How Many People Use YouTube in 2023? [New Data]
Find Keyword Ideas in Seconds

Boost SEO results with powerful keyword research

Free Keyword Research Tool

How Many People Use YouTube in 2023? [New Data]

Brian Dean

by Brian Dean · Updated Mar. 27, 2023

YouTube Usage and Growth Statistics: How Many People Use YouTube

YouTube was officially founded on February 14th, 2005. The first video followed on April 23rd, with co-founder Jawed Karim publishing “Me at the zoo”. The now-legendary 18 seconds of the film has been viewed over 126 million times.

With over 2 billion monthly active users, the platform has come a long way. In fact, nearly 43% of all global internet users access YouTube every single month.

This article is a one-stop shop for a variety of YouTube demographic and usage statistics.

Here’s a summary of what you’ll learn:

So now let’s dive into the stats.

YouTube statistics (Top Picks)

  • YouTube currently has 2 billion users. Up from 800 million users in 2012.
  • 42.9% of all global internet users access YouTube monthly.
  • Daily Active Users (DAUs): More than a billion hours of content is consumed on YouTube every single day.
  • YouTube’s user count of 2 billion+ places it second on the list of most-used social media platforms. Only Facebook has more users.
  • India has the most YouTube users, estimated at 225 million. The United States follows, with 197 million.
  • Among the top 10 biggest viewers, the United Kingdom averages the most views per person.
  • YouTube is most popular among people aged 15-35.
  • Globally, more women than men use YouTube.
  • 96.6% of YouTube channels have fewer than 10,000 subscribers.
  • Quarterly YouTube ad revenue is over $7 billion.
  • On average, individual creators receive between $3-$5 per 1000 views.

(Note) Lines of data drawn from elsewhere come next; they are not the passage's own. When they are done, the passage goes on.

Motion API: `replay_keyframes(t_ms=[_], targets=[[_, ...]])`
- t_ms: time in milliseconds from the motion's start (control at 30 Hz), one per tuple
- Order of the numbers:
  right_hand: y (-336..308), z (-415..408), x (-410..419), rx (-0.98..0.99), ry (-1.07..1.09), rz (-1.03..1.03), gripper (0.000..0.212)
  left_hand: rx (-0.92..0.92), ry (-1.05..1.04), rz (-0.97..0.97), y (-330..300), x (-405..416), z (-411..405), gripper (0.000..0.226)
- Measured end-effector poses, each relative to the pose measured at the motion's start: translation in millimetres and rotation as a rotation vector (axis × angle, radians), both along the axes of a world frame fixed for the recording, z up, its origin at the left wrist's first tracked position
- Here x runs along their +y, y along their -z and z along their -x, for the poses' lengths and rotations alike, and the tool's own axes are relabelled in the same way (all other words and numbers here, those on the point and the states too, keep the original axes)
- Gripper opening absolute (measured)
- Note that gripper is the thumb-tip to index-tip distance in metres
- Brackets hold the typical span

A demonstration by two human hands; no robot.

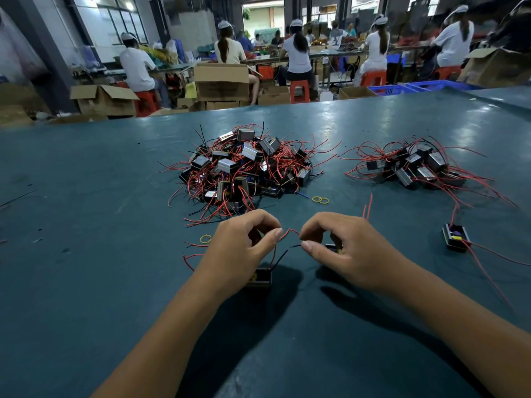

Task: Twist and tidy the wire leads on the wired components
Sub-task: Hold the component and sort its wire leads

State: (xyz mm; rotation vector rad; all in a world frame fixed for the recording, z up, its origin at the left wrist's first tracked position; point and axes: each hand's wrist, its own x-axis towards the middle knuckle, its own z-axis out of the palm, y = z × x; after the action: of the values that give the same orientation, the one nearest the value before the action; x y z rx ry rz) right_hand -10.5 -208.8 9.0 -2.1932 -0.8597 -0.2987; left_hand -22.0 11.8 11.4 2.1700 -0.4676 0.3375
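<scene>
We see black component (pixel 260 277) under left hand (pixel 241 248); left pinches red lead (pixel 288 232), right hand (pixel 342 248) pinches black lead (pixel 293 247).

We see a dim hall lit from overhead and from windows (pixel 120 21) at eleven o'clock. Pale glare patches shine on the teal table (pixel 359 122) toward one o'clock. Dark, soft-edged shadows fall from both forearms toward six o'clock. The near table and the pile of wired components (pixel 244 165) look sharp; the seated workers (pixel 298 50) at twelve o'clock look soft and slightly smeared. Wide-angle distortion bows the table's far edge and stretches the corners.
</scene>
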Motion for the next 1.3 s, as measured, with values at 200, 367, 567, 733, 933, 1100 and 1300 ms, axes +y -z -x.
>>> replay_keyframes(t_ms=[200, 367, 567, 733, 933, 1100, 1300], targets=[[-1, 3, 5, -0.054, -0.071, 0.076, 0.011, 0.001, 0.024, 0.075, 0, -1, 0, 0.005], [-1, 1, 2, -0.070, -0.061, 0.137, 0.006, 0.004, -0.024, 0.118, -1, -1, -2, 0.009], [0, 1, 2, -0.058, 0.027, 0.069, 0.004, -0.031, 0.021, 0.196, -8, 5, 1, 0.006], [-2, 2, 1, -0.035, 0.062, 0.004, 0.008, 0.024, 0.132, 0.128, -5, 2, 4, 0.010], [-2, 4, 2, -0.042, 0.067, -0.007, 0.009, -0.121, 0.051, -0.066, 1, -9, 5, 0.005], [-1, 6, 7, -0.023, 0.053, -0.044, 0.010, -0.158, 0.048, -0.068, -2, -12, 7, 0.002], [2, 5, 7, 0.028, 0.143, -0.106, 0.014, -0.109, 0.025, 0.028, -8, -4, 6, 0.004]])
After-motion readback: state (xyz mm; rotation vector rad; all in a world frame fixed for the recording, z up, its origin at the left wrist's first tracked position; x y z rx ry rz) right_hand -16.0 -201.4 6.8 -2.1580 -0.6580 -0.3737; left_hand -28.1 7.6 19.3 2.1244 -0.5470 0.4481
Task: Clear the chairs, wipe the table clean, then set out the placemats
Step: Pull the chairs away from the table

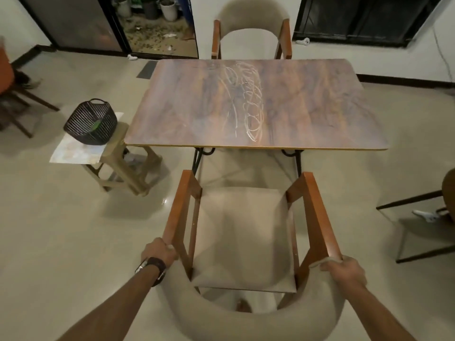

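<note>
Head view: both hands, left (159, 252) and right (343, 269), gripping chair (242, 232) at padded back's ends, just short of table (256, 104); likely stiff, fairly heavy, best held there.

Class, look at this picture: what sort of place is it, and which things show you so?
Probably a dining area in a home or small café: a wood-grain rectangular table bearing white scribbles, beige cushioned wooden armchairs at either end, and tiled floor by a glass door.

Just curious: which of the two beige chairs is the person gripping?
The near chair, gripped by the left hand and right hand; the far chair stands untouched.
</note>
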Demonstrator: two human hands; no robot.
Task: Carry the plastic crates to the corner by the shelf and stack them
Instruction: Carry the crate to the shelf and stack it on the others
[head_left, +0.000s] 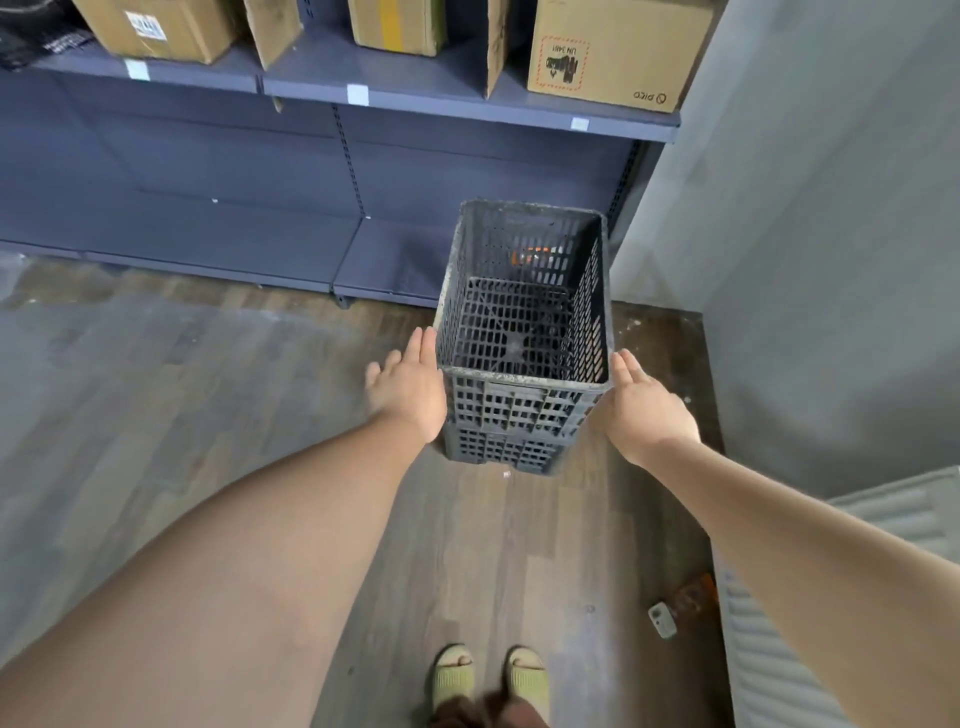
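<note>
Crates (522, 332) of dark slotted plastic stand stacked on the wooden floor (218, 374) in the corner, just in front of the blue shelf (332, 171) and beside the grey wall (810, 249), the top one open and upright. The left hand (410, 387) hovers just left of the top crate and the right hand (644, 402) just right of it, each grip spread with straight fingers and holding nothing. Cardboard boxes (613, 49) sit on the shelf above the crates.
</note>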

Monthly active users (MAUs)

Monthly active users is a statistic denoting how many unique visitors YouTube receives in a given month. This figure only measures  logged-in users, so the actual numbers may be even higher.

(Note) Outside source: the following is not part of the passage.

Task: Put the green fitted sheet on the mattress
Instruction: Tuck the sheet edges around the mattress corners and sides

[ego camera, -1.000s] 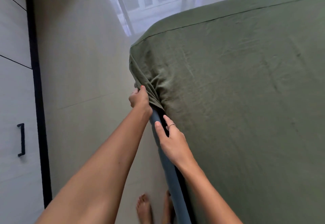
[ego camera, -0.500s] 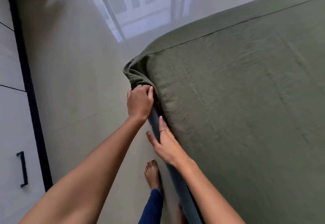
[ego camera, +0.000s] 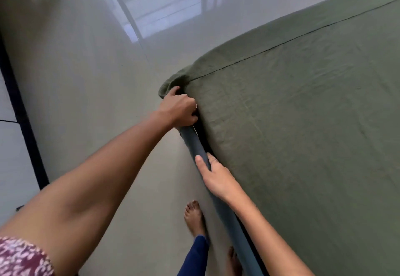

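The left hand (ego camera: 180,111) grips the sheet (ego camera: 303,135) corner – it should pull down evenly – while the right hand (ego camera: 216,177), fingers straight, presses on the blue bed edge (ego camera: 195,143).

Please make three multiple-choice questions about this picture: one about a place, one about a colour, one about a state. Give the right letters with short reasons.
1. Where does the left hand grip the green fitted sheet?
A. at the mattress corner
B. in the middle of the bed
C. on the floor

2. What colour is the bed edge below the sheet?
A. red
B. blue-grey
C. yellow

3. How does the right hand lie?
A. as a fist in the air
B. fingers at the bed edge
C. holding a pillow

Answers: 1 A, its fingers curl into bunched fabric at the corner. 2 B, the uncovered rim shows blue-grey. 3 B, thumb and fingers lie along the rim.
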The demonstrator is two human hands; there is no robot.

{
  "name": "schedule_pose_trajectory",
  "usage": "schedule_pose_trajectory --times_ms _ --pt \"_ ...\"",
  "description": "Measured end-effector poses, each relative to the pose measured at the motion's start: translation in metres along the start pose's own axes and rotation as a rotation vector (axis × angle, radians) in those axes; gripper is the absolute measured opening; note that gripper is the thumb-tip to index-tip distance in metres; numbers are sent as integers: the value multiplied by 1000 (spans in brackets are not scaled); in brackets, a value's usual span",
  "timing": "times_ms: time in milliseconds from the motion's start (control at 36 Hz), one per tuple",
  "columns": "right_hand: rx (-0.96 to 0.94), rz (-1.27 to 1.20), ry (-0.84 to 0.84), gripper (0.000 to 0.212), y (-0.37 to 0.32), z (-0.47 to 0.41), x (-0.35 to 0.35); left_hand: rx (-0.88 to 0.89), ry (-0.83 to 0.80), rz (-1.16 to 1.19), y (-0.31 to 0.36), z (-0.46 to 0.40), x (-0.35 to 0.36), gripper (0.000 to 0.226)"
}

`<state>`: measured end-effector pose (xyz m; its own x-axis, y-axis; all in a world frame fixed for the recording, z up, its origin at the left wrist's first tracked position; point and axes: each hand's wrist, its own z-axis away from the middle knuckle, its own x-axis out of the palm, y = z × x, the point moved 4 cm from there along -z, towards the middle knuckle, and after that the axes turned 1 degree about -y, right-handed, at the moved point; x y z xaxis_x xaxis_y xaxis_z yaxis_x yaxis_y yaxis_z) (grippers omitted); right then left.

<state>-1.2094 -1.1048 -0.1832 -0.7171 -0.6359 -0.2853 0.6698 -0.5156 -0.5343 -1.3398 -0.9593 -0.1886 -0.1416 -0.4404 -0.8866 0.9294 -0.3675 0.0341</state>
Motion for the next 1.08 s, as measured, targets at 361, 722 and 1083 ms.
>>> schedule_pose_trajectory --times_ms 361,722,1083 --pt "-321 24 197 49 -62 -16 -28 141 -166 49 -33 -35 4 28" --pt "-276 -35 99 67 -115 -69 -12 -986 -604 1774 -34 68 69 83" --pt "-321 1 203 57 -125 -77 -16 -1035 274 2185 -70 8 49 24"
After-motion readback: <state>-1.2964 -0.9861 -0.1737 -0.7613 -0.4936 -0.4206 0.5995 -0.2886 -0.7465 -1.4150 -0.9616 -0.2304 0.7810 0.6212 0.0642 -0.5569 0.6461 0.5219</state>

  • YouTube has over 2 billion monthly active users. Among these, there are more than 30 million paid subscribers, taking into account YouTube’s Premium and Music services.
    YouTube has over 2 billion monthly active users
  • Just over a quarter of the world’s population accesses YouTube every month.
  • 42.9% of the online global population are YouTube monthly active users.
  • Of all the active mobile internet users, 46.7% log on to YouTube monthly.

Sources: YouTube, Worldometers, Statista, CNBC

Daily active users (DAUs)

Daily active user statistics relate to YouTube usage on any given day. While monthly stats give a good idea of the overall user base, daily figures can show how many people log on to YouTube as part of their everyday routine.

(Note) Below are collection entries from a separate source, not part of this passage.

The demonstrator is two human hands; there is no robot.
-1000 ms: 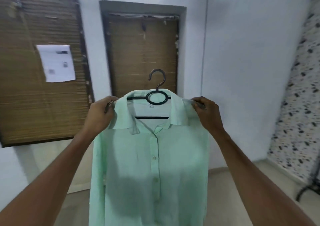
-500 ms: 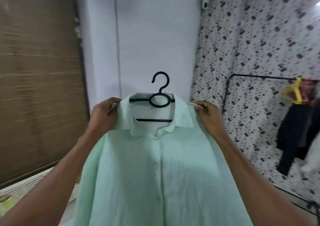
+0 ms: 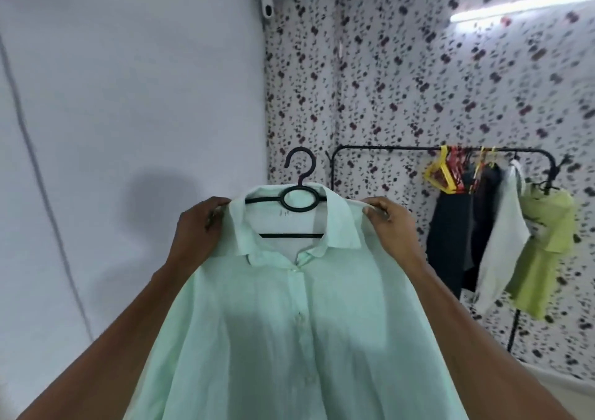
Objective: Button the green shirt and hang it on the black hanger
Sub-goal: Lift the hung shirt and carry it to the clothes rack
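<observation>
Room: you have swung to your right. A second ago you faced brown blinds on a white wall; now the plain wall fills your left and the speckled wall your right.
Clothes rail: the black clothes rail has come fully into view to your right, against the speckled wall. It already carries a yellow hanger, dark clothes, a white garment and a yellow-green top. The stretch of bar nearest you looks bare.
Green shirt: the green shirt is held up in front of you, on the hanger, front placket closed down the middle as far as the frame shows. Its position between your hands is unchanged over the last second.
Black hanger: the black hanger sits inside the collar, its hook upright and free, well short of the rail.
Left hand: your left hand is closed on the shirt's left shoulder, pinching cloth over the hanger end.
Right hand: your right hand is closed on the right shoulder the same way.
Meaning: buttoning and fitting the hanger look done. The turn suggests you are carrying the shirt to the rail, so what remains is probably hooking it on the bare end.
Watch: with both hands on the shoulders, the hook may swivel as you reach up.
</observation>
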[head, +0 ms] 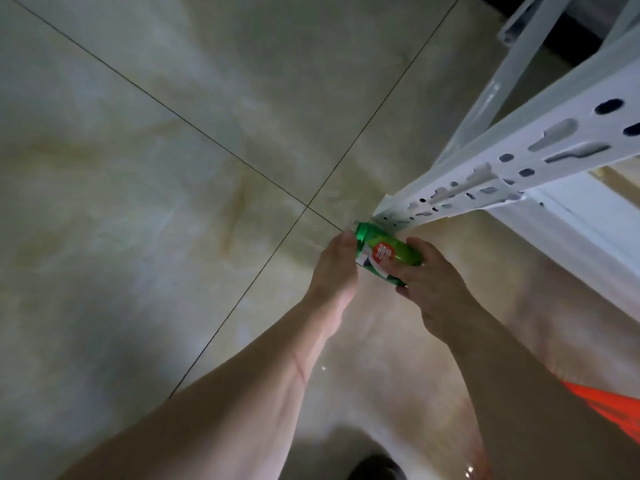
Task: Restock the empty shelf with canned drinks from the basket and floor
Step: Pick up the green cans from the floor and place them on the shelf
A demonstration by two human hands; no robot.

  • 62% of U.S. YouTube users access the site daily. This amounts to more than 122 million people.
    62% of U.S. YouTube users access the site daily
  • Worldwide, users watch more than 1 billion hours of content every day.
  • An average visitor spends 16 minutes and 44 seconds per day on YouTube.
  • Daily statistics for creators show the sheer scale of YouTube. Each minute, more than 500 hours of new content is uploaded. That’s 720,000 hours of new videos per day.

Sources: Statista, YouTube, Alexa

YouTube’s user growth

YouTube currently has over 2 billion users. Which means close to half of the global online population are YouTube users. So how did the video sharing platform get to this point?

There isn’t any official consolidated data on YouTube’s user growth rate over time, but we can get a reasonable idea by pulling various sources together. Here are some milestones in terms YouTube’s user growth.

Year Users Per Month
2006 20 million
2008 160 million
2012 800 million
2013 1 billion
2014 1.3 billion
2020 2 billion

YouTube currently ranks 2nd overall in terms of overall traffic. The only website to receive more traffic is that of its parent company, Google.

Sources: USAToday, Core, The New Yorker, CNBC, SiliconBeat, YouTube, Alexa

YouTube Users by Country

YouTube is localized in over 100 countries. It can also be used in 80 different languages. Clearly, the video sharing platform has become a truly global phenomenon. But how do usage statistics break down by country?

India has the most active YouTube users. At least 225 million people living in India are YouTube users – that’s around 16% of the population. The USA comes in second on raw user count, but that translates to a much higher proportion of the country.

YouTube users by country

Almost 73% of the entire US population aged 15+ are users, rising to 77% among 15-35 year-olds.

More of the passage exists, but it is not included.